I marvel at how complete STASIS is. It has a world, it has a vision, it has real dedication to thematic monstrousness and, for the most part, all of its puzzles are in service to its excursion into hell. Particularly in the first part of the game, what it most reminded of was the original Half-Life. You’re an ordinary guy living on his wits as nightmare creatures invade and the environment collapses around him. Sure, Half-Life involved thousands of bullets, but it also had that faintly puzzlesome, Rick Dangerous element to it – co-opting weird machines, using environmental destruction to open up new paths, dodging death at every turn.

Unusually for a modern adventure game, you can in fact die in STASIS, though only at around 20 specific junctures (most of which are just for ‘fun’, or at least achievements). While this reinforces the nightmare fantasy of it all, it is perhaps a reminder why adventure games at large decided to ditch fatality: it’s just a bit annoying, tilting the game too far into trial and error. This is particularly, frustratingly the case in an almost quicktime event-like sequence around the halfway point, which requires you to repeat several minutes of unskippable exposition, animation and button-pushing every time you cock it up.

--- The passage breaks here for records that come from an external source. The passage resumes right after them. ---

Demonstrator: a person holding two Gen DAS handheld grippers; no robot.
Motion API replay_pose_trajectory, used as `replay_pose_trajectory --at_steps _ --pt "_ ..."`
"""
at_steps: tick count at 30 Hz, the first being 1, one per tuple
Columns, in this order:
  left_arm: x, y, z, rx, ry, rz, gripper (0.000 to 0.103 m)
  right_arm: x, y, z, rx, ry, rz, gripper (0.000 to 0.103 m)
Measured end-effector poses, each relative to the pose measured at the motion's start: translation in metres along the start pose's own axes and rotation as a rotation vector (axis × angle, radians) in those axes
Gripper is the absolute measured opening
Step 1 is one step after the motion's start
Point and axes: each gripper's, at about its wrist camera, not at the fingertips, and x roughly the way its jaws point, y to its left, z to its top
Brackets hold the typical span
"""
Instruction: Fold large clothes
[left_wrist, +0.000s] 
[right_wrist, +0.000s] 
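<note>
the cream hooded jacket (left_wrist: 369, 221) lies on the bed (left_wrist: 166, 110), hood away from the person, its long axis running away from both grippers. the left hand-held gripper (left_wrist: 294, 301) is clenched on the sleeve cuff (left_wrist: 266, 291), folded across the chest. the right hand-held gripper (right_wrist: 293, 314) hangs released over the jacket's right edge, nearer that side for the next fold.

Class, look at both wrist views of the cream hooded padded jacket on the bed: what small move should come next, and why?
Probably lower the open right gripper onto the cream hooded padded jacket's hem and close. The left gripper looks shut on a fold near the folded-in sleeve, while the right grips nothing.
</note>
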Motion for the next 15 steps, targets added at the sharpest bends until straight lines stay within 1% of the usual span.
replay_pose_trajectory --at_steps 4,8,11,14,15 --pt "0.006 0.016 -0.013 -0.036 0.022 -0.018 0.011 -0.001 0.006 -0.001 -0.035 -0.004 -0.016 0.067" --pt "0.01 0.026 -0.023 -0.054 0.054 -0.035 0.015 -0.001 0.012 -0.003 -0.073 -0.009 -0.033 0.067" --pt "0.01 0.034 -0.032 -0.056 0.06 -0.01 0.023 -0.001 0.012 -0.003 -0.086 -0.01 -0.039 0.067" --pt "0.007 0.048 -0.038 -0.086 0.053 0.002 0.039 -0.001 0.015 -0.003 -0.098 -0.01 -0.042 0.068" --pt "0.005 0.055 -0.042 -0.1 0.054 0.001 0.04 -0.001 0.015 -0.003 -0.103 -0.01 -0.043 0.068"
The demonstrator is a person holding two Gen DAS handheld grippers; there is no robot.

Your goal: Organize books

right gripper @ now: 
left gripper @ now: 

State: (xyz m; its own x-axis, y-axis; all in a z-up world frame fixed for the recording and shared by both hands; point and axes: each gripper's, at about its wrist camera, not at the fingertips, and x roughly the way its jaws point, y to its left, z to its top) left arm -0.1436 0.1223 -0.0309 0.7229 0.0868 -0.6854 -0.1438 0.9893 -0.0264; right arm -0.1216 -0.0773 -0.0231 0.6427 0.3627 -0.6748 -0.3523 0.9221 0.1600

This comes hot on the heels of the one puzzle I thought was disruptive rather than, Half-Life style, propelling you forwards on your journey – the sort which requires taking notes and cycling on-screen buttons through dozens of possible combinations. All the information you need is hidden around nearby rooms, but the internal logic of it falls apart, and between that and the quicktime-ish event I was braced for STASIS to collapse into that which I truly fear.

Mercifully, it pulled back, switching instead to ever-more dramatic scenery and puzzles which once again inclined towards the instinctive – that Gordon Freemanish, ‘I bet this will… yes!’ quality. STASIS won’t often stretch your lateral thinking muscles far, but what it does do is make you feel like you’re using your wits to carve a path through a deadly place. The puzzles are, in the main, about thoughtful use of the environment around you, and not about suddenly finding a use for one of the half-dozen ridiculous items you’ve been carrying around in your pocket for the last hour.

Its final third perhaps takes this too far, providing so few Xs to use with so few Ys that the puzzling seems like perfunctory interaction peppered across ornate but static background art someone was determined to find a use for. The portentous, lonely exploration aspect also fades, as plot takes over, and disappointingly cartoonish boo-hiss baddies take centre stage. But even if there’s a nagging sense that STASIS didn’t quite figure out how to provide a truly satisfying denouement, it at least remains entirely true to itself until the titles roll.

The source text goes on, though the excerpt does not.